'Mantive controle para não atirar'

Seis PMs ficaram feridos no protesto de terça

Artur Rodrigues, O Estado de S.Paulo

13 Junho 2013 | 02h08

Foi a missão mais difícil para muitos policiais militares. A manifestação do Movimento Passe Livre (MPL) de anteontem se espalhou pelo centro e acabou encurralando alguns PMs. Eles contam ter sido alvo de paus, pedras, garrafas, skates e até fogos de artifício.

Enquanto alguns policiais tinham bombas de efeito moral e projéteis de borracha, outros portavam só cassetetes para dispersar os manifestantes. Em um cordão de isolamento da Polícia Militar na Praça da Sé, a soldado Wilma Correa Campos, de 28 anos, afirmou que era alvo fácil e acabou a noite com um braço engessado. "De onde a gente estava, não tinha onde se esconder. Começaram a jogar pedras e uma me acertou no pulso: tive uma fratura", diz ela. "Ontem, estava bem inchado, senti muita dor."

Wilma e outros cinco PMs feridos no protesto foram visitados na manhã de ontem pelo governador do Estado em exercício, Guilherme Afif Domingos (PSD), e pelo secretário estadual da Segurança Pública, Fernando Grella Vieira. De seu lado, manifestantes também acusam a polícia de truculência e contabilizam pelo menos 50 feridos no protesto de anteontem. A PM nega os abusos.

O cabo Edson Silva Ramalho, de 45 anos, estava no Parque Dom Pedro quando milhares de manifestantes chegaram de repente. "Jogaram pau, pedra, garrafa.
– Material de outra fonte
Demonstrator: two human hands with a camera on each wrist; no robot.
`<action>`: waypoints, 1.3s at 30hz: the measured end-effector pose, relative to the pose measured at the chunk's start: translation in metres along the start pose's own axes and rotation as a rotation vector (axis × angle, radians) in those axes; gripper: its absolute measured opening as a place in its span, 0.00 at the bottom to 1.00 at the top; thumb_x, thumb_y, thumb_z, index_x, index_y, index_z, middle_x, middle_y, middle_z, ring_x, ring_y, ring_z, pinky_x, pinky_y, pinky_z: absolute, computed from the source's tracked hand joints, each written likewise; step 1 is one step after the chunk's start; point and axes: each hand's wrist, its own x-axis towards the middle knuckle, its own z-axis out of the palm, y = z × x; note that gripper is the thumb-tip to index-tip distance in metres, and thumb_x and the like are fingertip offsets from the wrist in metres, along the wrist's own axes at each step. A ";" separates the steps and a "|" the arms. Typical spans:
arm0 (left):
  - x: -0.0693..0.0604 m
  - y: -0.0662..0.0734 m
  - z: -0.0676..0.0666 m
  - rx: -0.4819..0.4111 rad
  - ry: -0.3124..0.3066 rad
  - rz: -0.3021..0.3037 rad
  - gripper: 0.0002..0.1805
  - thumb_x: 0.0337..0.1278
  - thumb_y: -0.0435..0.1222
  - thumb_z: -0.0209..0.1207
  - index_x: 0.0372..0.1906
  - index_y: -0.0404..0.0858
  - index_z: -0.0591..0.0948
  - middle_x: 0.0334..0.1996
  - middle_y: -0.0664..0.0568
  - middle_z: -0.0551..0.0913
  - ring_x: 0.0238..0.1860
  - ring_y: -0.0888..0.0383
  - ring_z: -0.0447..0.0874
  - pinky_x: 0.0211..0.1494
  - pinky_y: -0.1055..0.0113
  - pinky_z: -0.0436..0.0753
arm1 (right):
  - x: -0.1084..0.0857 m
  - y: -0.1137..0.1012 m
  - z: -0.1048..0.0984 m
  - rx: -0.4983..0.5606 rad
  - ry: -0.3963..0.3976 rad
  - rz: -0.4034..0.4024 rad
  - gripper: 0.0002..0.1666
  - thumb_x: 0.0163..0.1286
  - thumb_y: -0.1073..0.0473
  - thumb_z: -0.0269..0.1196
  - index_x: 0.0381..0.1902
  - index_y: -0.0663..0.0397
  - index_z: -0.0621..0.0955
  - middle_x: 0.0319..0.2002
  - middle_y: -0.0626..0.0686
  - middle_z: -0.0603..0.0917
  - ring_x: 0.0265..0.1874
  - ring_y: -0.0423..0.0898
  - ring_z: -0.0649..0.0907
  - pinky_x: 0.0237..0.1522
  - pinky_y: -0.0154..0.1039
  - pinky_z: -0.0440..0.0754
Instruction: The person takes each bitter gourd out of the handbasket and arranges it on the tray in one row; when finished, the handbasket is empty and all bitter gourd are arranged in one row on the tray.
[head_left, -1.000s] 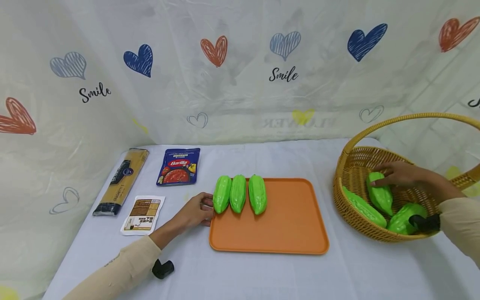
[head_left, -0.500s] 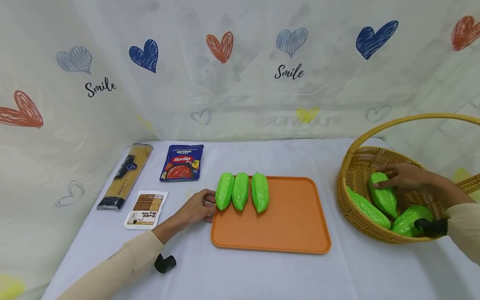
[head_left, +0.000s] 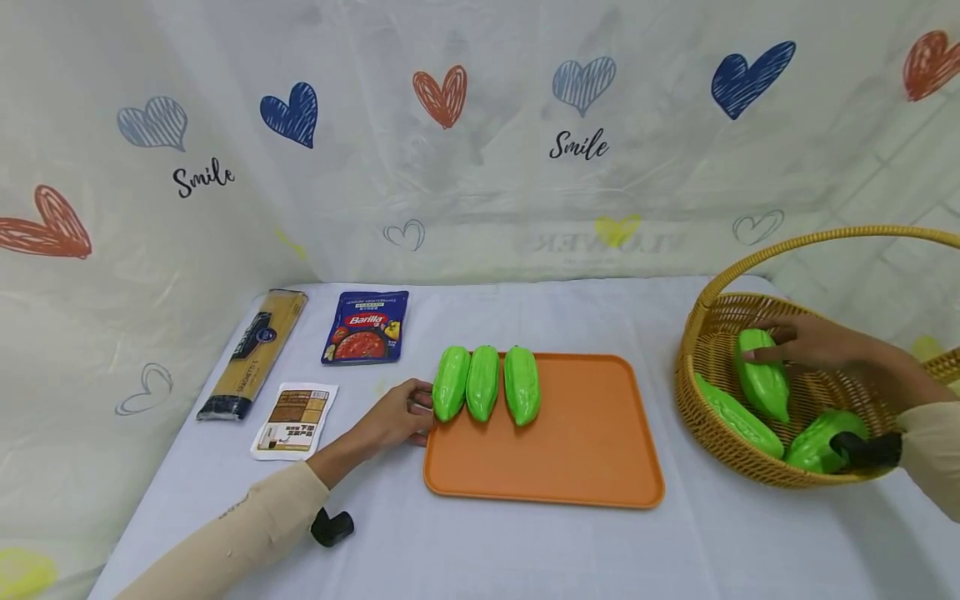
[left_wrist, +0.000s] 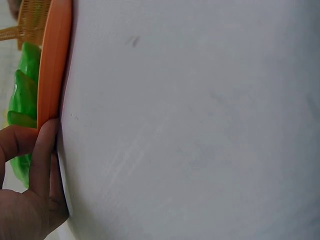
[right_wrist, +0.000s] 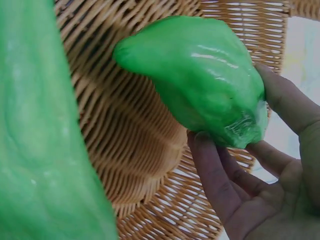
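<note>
In the wicker basket, the right hand grips a green bitter melon by its upper end; the right wrist view shows thumb and fingers on either side of the melon. Two other green melons lie in the basket beside it. The left hand holds the left edge of the orange tray, its fingers pinching the rim of the tray in the left wrist view. Three green melons lie side by side on the tray's upper left part.
Left of the tray lie a spaghetti pack, a blue Barilla pouch and a white-and-brown packet. The basket's tall handle arches over its opening. A curtain with printed hearts stands behind the table.
The right hand has lifted the gripped melon slightly off the basket's bottom. The head view has shifted a little. The left hand stays at the tray's edge.
</note>
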 end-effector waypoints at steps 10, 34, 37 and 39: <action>-0.001 -0.001 -0.001 0.009 0.002 -0.007 0.33 0.54 0.26 0.61 0.67 0.31 0.68 0.52 0.41 0.75 0.49 0.51 0.81 0.40 0.61 0.91 | -0.013 -0.017 -0.013 0.063 0.032 -0.008 0.47 0.78 0.46 0.54 0.77 0.71 0.48 0.68 0.86 0.52 0.53 0.70 0.81 0.51 0.61 0.85; -0.002 0.000 -0.001 0.030 -0.002 0.009 0.33 0.54 0.27 0.61 0.68 0.31 0.68 0.53 0.41 0.75 0.49 0.51 0.81 0.39 0.61 0.91 | -0.043 -0.042 0.014 0.046 0.097 -0.110 0.40 0.77 0.49 0.55 0.78 0.60 0.55 0.71 0.73 0.60 0.49 0.19 0.68 0.41 0.35 0.85; -0.002 0.000 -0.001 0.027 -0.002 0.015 0.33 0.54 0.27 0.61 0.68 0.31 0.68 0.52 0.41 0.75 0.49 0.52 0.81 0.39 0.61 0.91 | -0.046 -0.044 0.018 0.049 0.107 -0.124 0.39 0.77 0.51 0.55 0.77 0.60 0.56 0.71 0.72 0.61 0.51 0.20 0.67 0.41 0.33 0.84; -0.002 0.000 0.000 0.024 -0.001 0.015 0.33 0.54 0.27 0.61 0.68 0.31 0.68 0.52 0.41 0.75 0.49 0.52 0.81 0.39 0.61 0.91 | -0.048 -0.045 0.019 0.055 0.110 -0.129 0.38 0.77 0.51 0.55 0.77 0.59 0.56 0.71 0.71 0.61 0.55 0.27 0.71 0.42 0.32 0.84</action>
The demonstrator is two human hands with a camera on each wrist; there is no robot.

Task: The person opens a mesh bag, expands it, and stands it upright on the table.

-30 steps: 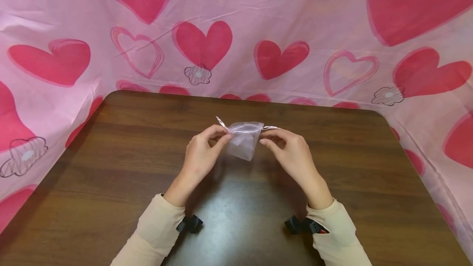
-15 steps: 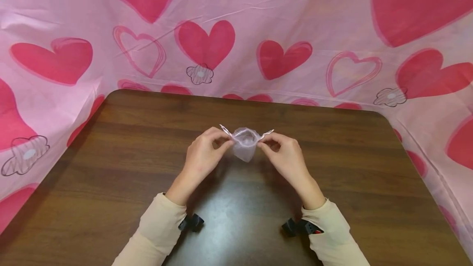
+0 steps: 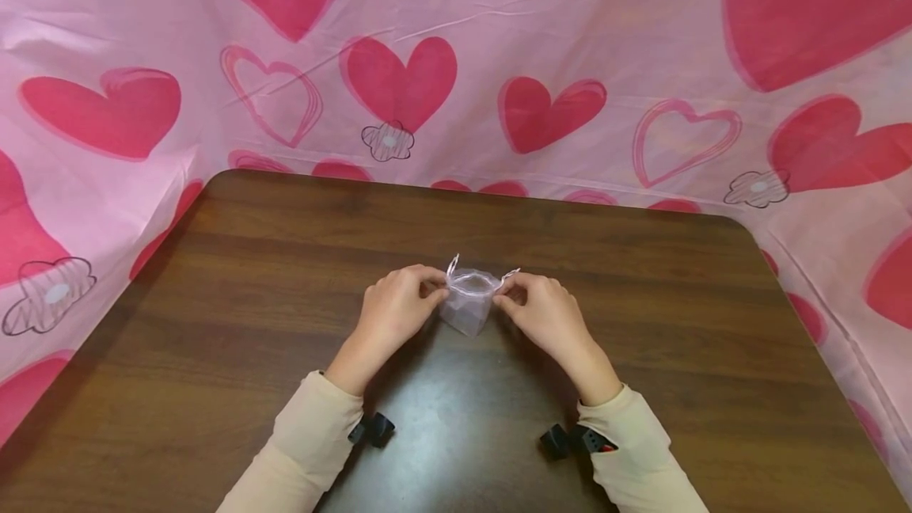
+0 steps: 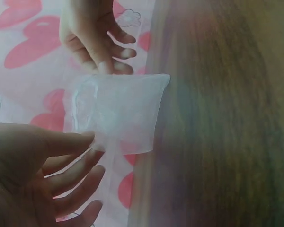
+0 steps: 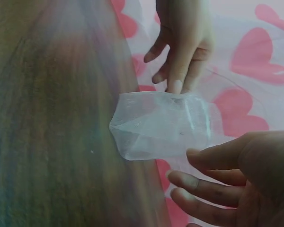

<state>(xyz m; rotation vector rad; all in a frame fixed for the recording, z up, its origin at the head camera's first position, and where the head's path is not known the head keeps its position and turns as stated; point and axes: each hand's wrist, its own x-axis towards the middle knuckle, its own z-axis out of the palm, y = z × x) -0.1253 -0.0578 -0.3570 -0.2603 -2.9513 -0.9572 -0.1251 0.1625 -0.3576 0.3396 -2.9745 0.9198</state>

Uma long neck me acertou no rosto", conta, com esparadrapo na face.

O capitão Rogério Lemos Toledo, de 42 anos, diz que presenciou o uso de fogos de artifício contra os policiais. "Eles vinham a curta distância e atiravam. Muitos foram atingidos."

Para evitar uma tragédia, o oficial afirma que a orientação dada aos subordinados era "controlar sem cometer excessos". Para o soldado Wanderlei Paulo Vignoli, de 43 anos, que fazia a segurança da sede do Tribunal de Justiça, na Praça da Sé, isso foi uma tarefa difícil. Por alguns minutos, ele se viu completamente cercado e chegou a tirar a pistola do coldre. "Tive de manter o controle para não atirar contra os manifestantes, que eram milhares. Foi questão de segundos, surgiram mais de mil pessoas. "Quando eu tentava impedir uma pichação, levei várias pedradas na cabeça, fiquei zonzo e caí", conta, com o colete manchado de sangue.

Fogo e fumaça também atingiram alguns policiais. "Colocaram fogo em lixo e a fumaça tóxica estava muito forte", lembra a soldado Josiane de Souza Testa, de 26 anos. "Comecei a passar mal, como se fosse desmaiar, e depois vomitei muito", conta.

Josiane também é estudante, pega quatro ônibus por dia e entende a causa do protesto. "Todos usamos transporte público. Desde que não usem a violência, todos podem se manifestar. Mas houve gente que se aproveitou para agredir."